I am trying to match a very basic ANTLR grammar. But ANTLR is keep telling me that he got the input '.' and expects '.' .

The full error is:

line 1:0 extraneous input '.' expecting '.'
line 1:2 missing '*' at '<EOF>'

With the grammar:

grammar regex;

@parser::header
{
    package antlr;
}

@lexer::header
{
    package antlr;
}


WHITESPACE : (' ' | '\t' | '\n' | '\r') -> channel(HIDDEN);
COMP       : '.';
KLEENE     : '*';

start : COMP KLEENE;

And input:

.*

Both files have the same charset:

regex.g: text/plain; charset=us-ascii
test.grammar: text/plain; charset=us-ascii

There should be no Lexer rule mix up. Why does this not work as expected?

1
Have you checked that the dot is the same character both in grammar and input, i.e. this is not yet another different-unicode-character-that-looks-the-same mixup?Jiri Tousek
I copied the dot from the grammar into the input file.
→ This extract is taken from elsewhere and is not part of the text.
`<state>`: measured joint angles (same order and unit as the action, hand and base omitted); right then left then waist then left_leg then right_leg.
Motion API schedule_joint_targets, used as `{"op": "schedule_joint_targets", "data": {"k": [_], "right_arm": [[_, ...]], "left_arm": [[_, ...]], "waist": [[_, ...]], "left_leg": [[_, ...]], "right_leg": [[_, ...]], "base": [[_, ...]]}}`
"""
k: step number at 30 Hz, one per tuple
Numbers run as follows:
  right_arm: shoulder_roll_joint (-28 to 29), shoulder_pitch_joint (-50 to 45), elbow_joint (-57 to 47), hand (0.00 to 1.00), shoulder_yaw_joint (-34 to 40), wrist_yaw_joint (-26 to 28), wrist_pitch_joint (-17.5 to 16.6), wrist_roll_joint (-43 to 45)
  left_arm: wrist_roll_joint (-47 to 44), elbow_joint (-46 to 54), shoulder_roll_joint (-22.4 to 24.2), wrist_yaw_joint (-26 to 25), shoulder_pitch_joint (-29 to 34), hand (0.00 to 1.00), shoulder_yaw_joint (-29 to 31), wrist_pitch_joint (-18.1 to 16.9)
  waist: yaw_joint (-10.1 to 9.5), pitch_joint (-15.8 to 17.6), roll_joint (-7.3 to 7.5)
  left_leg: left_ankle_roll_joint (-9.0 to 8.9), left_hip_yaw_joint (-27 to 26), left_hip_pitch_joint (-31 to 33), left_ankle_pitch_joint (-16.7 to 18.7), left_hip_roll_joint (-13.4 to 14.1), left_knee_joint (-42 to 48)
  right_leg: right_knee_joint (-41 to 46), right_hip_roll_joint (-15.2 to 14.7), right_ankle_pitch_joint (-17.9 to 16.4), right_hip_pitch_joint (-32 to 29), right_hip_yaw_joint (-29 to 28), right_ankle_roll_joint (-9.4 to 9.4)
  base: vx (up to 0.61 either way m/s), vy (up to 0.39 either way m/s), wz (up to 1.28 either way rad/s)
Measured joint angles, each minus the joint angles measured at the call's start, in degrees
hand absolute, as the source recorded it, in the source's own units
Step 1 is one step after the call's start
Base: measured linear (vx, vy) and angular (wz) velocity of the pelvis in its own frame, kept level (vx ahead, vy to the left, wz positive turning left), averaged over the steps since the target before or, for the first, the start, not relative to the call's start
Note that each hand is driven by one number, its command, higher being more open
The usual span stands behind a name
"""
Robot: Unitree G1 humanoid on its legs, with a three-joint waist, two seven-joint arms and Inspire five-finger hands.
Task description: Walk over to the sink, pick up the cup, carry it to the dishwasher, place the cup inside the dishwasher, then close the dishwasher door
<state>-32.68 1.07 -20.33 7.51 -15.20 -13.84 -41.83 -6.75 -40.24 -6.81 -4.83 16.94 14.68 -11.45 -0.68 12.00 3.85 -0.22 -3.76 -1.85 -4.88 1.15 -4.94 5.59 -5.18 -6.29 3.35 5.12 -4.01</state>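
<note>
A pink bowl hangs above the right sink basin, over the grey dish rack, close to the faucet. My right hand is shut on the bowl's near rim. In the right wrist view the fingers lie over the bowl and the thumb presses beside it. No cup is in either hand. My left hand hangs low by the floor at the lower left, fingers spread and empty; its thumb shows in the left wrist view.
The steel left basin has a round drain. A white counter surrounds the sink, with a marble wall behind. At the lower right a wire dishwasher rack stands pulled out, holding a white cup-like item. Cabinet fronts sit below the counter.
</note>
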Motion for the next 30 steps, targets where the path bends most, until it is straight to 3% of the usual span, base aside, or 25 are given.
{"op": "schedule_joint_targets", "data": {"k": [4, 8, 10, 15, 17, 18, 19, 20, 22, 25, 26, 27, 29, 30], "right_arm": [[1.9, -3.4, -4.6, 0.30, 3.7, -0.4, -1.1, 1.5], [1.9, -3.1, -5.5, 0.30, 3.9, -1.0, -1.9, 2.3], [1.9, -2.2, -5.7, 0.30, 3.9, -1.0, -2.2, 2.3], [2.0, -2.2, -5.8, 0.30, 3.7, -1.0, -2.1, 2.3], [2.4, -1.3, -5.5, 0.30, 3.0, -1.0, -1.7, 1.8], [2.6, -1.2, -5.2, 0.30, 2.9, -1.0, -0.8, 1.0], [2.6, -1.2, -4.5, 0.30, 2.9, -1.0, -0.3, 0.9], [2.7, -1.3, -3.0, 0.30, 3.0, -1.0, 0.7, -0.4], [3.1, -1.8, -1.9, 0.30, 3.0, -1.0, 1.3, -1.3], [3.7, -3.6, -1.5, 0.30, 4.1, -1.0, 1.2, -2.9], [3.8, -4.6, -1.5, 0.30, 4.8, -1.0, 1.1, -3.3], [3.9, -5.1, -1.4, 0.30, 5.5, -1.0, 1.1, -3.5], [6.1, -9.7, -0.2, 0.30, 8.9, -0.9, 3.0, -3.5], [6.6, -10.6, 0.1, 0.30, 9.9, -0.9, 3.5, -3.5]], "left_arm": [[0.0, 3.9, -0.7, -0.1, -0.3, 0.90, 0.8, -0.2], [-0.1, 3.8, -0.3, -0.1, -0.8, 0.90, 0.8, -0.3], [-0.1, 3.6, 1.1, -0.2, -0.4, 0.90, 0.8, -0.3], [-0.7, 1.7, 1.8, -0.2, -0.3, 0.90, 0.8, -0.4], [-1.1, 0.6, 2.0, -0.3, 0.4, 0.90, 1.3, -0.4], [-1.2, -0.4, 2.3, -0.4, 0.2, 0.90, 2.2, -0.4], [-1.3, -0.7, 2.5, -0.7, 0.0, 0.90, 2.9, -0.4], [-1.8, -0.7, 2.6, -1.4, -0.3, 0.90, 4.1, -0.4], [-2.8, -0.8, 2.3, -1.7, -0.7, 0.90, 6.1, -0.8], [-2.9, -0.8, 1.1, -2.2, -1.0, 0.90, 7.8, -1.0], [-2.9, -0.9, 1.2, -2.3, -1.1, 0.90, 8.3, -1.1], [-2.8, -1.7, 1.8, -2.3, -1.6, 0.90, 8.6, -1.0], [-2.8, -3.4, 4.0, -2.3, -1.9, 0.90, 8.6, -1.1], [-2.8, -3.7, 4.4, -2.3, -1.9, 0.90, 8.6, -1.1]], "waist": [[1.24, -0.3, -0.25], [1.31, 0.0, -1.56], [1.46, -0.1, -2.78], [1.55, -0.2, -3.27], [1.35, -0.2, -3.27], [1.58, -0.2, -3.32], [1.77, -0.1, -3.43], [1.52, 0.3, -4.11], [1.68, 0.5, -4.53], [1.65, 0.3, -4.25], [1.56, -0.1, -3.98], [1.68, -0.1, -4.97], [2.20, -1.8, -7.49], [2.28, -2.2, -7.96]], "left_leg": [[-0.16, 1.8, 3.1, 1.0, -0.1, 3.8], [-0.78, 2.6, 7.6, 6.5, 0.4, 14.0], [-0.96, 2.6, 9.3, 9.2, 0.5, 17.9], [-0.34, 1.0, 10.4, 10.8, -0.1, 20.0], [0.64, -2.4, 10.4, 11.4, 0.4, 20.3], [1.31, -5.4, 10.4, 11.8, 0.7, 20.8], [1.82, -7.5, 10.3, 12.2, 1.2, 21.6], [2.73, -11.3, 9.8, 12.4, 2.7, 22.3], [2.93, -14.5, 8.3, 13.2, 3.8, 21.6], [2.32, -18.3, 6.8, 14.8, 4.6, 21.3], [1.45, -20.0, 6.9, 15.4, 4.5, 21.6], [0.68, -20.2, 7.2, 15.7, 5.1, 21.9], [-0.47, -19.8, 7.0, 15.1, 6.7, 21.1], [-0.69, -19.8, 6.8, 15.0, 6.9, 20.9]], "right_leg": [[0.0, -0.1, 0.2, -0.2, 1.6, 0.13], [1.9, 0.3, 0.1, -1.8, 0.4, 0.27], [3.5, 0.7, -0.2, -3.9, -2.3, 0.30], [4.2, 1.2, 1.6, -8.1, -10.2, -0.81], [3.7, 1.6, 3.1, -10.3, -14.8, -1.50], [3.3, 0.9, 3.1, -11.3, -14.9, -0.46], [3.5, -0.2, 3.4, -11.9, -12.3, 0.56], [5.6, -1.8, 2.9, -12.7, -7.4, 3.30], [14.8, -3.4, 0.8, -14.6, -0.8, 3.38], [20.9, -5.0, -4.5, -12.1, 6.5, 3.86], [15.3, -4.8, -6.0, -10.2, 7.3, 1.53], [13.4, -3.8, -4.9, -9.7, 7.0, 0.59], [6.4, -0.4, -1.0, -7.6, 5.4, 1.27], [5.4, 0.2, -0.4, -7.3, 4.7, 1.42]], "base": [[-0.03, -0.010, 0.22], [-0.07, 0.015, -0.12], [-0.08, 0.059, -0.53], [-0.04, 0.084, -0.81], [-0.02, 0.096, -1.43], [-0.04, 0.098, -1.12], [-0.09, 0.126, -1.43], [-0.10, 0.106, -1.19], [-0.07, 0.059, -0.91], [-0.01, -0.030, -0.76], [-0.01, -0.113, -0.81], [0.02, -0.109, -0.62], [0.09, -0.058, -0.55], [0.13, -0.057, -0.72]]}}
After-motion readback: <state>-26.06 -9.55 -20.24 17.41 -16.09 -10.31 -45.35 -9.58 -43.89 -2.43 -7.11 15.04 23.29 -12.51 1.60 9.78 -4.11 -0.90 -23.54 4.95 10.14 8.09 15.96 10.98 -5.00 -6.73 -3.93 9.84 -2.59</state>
So, they should be the same.lauw

1 Answers

1
votes

Given your example grammar and this test class:

import org.antlr.v4.runtime.*;

public class Main {
  public static void main(String[] args) {
    String source = ".*";
    regexLexer lexer = new regexLexer(CharStreams.fromString(source));
    regexParser parser = new regexParser(new CommonTokenStream(lexer));
    System.out.println(parser.start().toStringTree(parser));
  }
}

the following is printed to my console:

(start . *)

My guess is you have either dumbed down the grammar too much causing the error in your original grammar to disappear, or you haven't generated new lexer/parser classes.